一方、チャン・ジュウォンが超能力を持っていることを知ったミン次長は、彼を自分の傘下に置こうと企む。

道に迷ったままのチャン・ジュウォンは、再びジヒと出会う。自分の境遇を思い出し、親しい人に出会えたと感じて涙を流す。ジヒは、大男が路上で泣いているのを見て驚き、親切にもチャン・ジュウォンを宿まで送ってあげた。

第10話 感想

第10話は、チャン・ジュウォンの過去、特に1990年代の蔚山での出来事に焦点を当て、彼の荒々しくも人間味溢れる姿が描かれていました。怪物と恐れられるほどの驚異的な回復能力を持つチャン・ジュウォンですが、その能力を金儲けに使うのではなく、兄貴分であるクァンジンとの義理を重んじる姿は、彼の根底にある優しさを示唆しています。

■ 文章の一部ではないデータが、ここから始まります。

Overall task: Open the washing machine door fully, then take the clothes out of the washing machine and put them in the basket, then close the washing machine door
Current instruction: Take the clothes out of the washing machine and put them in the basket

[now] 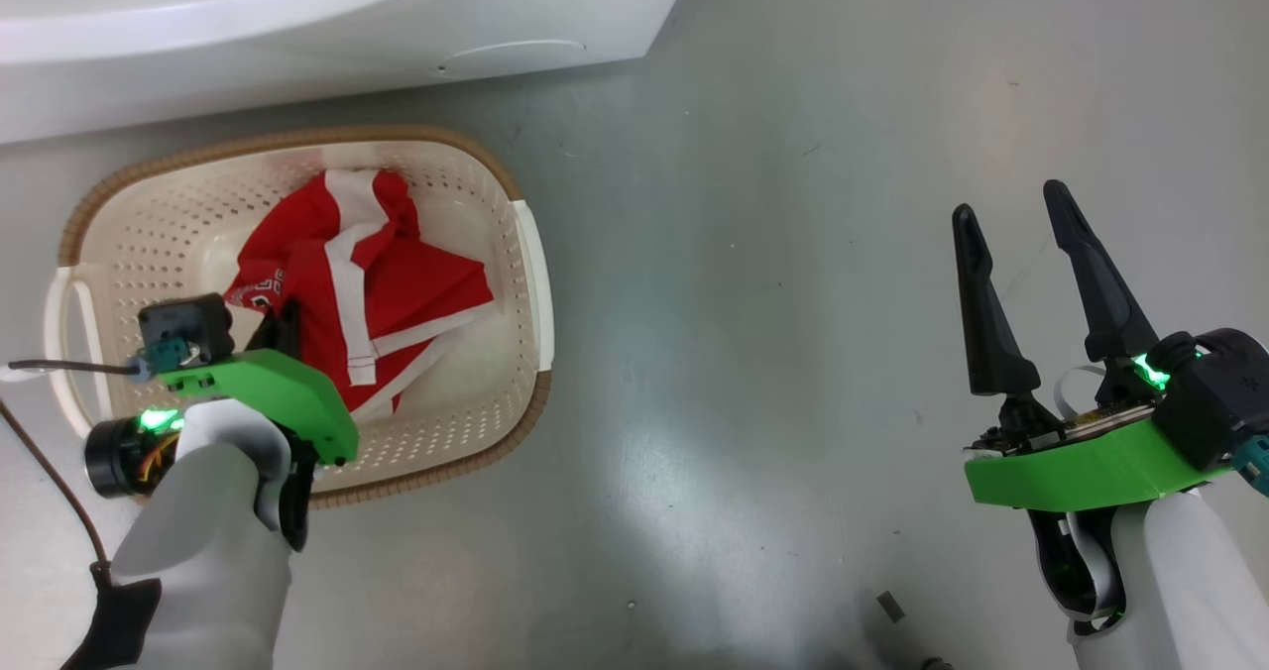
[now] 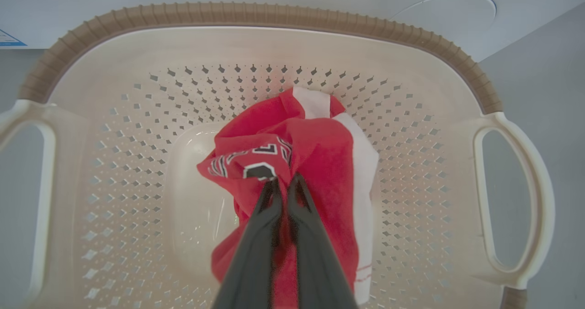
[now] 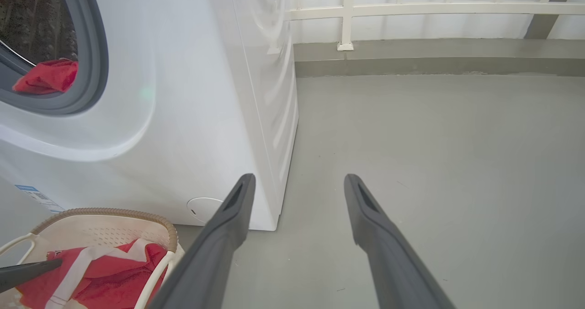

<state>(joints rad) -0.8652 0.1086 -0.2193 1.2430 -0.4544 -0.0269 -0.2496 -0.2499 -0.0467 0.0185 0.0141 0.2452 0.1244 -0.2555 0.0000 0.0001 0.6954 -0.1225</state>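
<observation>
The cream basket [image 1: 297,140] stands on the floor in front of the white washing machine [image 1: 297,16]. A red jersey with white trim [image 1: 397,293] lies crumpled inside it. In the left wrist view my left gripper [image 2: 285,181] is shut on a fold of this jersey [image 2: 320,149], low inside the basket [image 2: 256,14]. My right gripper [image 1: 1011,204] hangs open and empty over bare floor to the right. In the right wrist view another red garment [image 3: 45,76] lies in the drum behind the grey rubber ring [image 3: 93,62]. The washing machine door is out of view.
Grey floor [image 1: 744,353] stretches right of the basket. A dark cable [image 1: 59,482] runs by my left arm. A small dark scrap [image 1: 889,606] lies on the floor. In the right wrist view a white railing [image 3: 411,9] and a low kerb [image 3: 434,57] bound the floor behind the machine [image 3: 192,117].
</observation>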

貧しい生活の中でも、武侠小説やテレビ番組に興じ、ささやかな楽しみを見出すチャン・ジュウォン。単純な暴力描写だけでなく、彼の人間らしい側面が丁寧に描かれており、共感を覚えました。特に、翻車魚が好きという意外な一面や、ファン・ジヒとの出会いは、彼の孤独な人生に一筋の光を差し込むようで印象的でした。

クァンジンの裏切り、ミンギの豹変、そして、組織間の抗争など、チャン・ジュウォンを取り巻く環境は決して楽観できるものではありません。しかし、どんな苦境に立たされても、決して諦めない彼の強さは、観る者に勇気を与えてくれます。